Image Diffusion Models Exhibit Emergent Temporal Propagation in Videos
Youngseo Kim, Dohyun Kim, Geonhee Han, Paul Hongsuck Seo
TL;DR
This paper tackles zero-shot video object tracking by repurposing pretrained image diffusion models. It shows that diffusion self-attention acts as a temporal label-propagation kernel across frames, enabling mask propagation without video-specific supervision. The authors introduce three test-time optimizations—DDIM inversion, mask-specific textual inversion, and adaptive head weighting—and integrate a SAM-based refinement to form Drift, a diffusion-based tracking framework that achieves state-of-the-art zero-shot performance on four standard VOS benchmarks.

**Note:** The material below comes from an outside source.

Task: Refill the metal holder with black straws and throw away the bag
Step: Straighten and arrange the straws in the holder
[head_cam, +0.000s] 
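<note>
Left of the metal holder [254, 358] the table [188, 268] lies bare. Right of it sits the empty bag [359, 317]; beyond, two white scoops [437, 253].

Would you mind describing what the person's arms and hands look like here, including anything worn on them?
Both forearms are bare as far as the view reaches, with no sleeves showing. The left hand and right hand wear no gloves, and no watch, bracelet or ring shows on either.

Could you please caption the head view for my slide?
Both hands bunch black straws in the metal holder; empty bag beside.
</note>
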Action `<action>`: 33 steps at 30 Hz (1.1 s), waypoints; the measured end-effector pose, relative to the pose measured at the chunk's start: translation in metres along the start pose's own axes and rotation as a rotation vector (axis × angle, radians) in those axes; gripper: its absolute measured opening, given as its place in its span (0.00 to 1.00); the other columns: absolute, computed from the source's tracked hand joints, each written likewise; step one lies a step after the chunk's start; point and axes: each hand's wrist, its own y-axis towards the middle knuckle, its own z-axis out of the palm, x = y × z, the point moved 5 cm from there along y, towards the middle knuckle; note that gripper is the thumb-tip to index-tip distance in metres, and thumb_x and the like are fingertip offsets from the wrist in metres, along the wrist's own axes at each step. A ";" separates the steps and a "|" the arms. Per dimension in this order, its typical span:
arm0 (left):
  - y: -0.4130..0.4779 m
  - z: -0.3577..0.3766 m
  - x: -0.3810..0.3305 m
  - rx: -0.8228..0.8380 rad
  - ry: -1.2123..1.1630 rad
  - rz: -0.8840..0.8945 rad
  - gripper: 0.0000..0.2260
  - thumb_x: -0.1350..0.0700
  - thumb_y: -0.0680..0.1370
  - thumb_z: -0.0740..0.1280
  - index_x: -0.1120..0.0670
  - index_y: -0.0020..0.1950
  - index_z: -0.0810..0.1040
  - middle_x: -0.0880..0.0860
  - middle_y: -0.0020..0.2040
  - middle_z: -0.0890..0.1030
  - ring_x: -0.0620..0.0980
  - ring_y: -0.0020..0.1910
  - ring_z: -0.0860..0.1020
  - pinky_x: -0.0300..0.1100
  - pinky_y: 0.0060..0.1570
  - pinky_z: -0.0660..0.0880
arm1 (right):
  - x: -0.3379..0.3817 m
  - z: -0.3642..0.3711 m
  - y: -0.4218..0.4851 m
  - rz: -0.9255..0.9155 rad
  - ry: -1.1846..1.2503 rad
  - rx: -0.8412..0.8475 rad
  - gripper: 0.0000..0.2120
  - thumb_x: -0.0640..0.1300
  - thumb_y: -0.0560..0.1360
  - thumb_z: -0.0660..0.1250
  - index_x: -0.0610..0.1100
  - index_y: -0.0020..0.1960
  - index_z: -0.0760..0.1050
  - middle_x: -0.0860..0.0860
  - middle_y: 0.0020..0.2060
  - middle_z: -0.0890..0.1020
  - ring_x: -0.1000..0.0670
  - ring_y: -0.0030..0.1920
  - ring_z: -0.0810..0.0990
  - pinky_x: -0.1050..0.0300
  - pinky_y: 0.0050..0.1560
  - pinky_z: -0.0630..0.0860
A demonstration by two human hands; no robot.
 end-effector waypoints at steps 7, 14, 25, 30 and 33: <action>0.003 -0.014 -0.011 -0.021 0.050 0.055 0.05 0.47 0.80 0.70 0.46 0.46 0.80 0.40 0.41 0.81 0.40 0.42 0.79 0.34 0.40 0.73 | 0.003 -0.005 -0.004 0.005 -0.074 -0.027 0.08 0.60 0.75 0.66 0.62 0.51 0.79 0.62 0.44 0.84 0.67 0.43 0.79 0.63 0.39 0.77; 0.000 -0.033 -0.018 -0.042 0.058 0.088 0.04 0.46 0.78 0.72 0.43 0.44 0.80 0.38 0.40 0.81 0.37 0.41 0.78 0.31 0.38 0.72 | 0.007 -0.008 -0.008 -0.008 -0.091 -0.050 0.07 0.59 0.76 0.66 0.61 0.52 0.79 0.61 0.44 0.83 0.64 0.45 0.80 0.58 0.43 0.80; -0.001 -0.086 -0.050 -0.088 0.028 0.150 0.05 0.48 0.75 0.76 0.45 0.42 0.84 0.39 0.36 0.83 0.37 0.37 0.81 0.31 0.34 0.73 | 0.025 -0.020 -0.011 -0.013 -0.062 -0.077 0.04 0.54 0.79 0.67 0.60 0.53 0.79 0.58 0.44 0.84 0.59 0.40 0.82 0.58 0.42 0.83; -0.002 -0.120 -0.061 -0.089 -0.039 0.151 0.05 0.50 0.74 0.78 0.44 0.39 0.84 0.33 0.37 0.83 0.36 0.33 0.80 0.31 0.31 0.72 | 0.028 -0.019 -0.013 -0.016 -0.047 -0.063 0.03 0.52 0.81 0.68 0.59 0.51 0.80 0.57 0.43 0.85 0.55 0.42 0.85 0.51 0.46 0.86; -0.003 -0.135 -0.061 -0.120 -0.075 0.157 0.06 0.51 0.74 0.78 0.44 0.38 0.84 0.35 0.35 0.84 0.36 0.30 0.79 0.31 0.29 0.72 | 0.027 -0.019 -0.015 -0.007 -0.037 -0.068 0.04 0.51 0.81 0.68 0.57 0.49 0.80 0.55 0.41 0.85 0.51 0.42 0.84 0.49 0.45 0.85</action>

The results demonstrate robust temporal coherence, object fidelity, and practical potential for video understanding without task-specific training data. Overall, the work argues that diffusion-model representations offer a strong, generalizable foundation for video analysis and tracking, with broad implications for future video-language and segmentation systems.
Abstract
Image diffusion models, though originally developed for image generation, implicitly capture rich semantic structures that enable various recognition and localization tasks beyond synthesis. In this work, we investigate their self-attention maps can be reinterpreted as semantic label propagation kernels, providing robust pixel-level correspondences between relevant image regions. Extending this mechanism across frames yields a temporal propagation kernel that enables zero-shot object tracking via segmentation in videos. We further demonstrate the effectiveness of test-time optimization strategies-DDIM inversion, textual inversion, and adaptive head weighting-in adapting diffusion features for robust and consistent label propagation. Building on these findings, we introduce DRIFT, a framework for object tracking in videos leveraging a pretrained image diffusion model with SAM-guided mask refinement, achieving state-of-the-art zero-shot performance on standard video object segmentation benchmarks.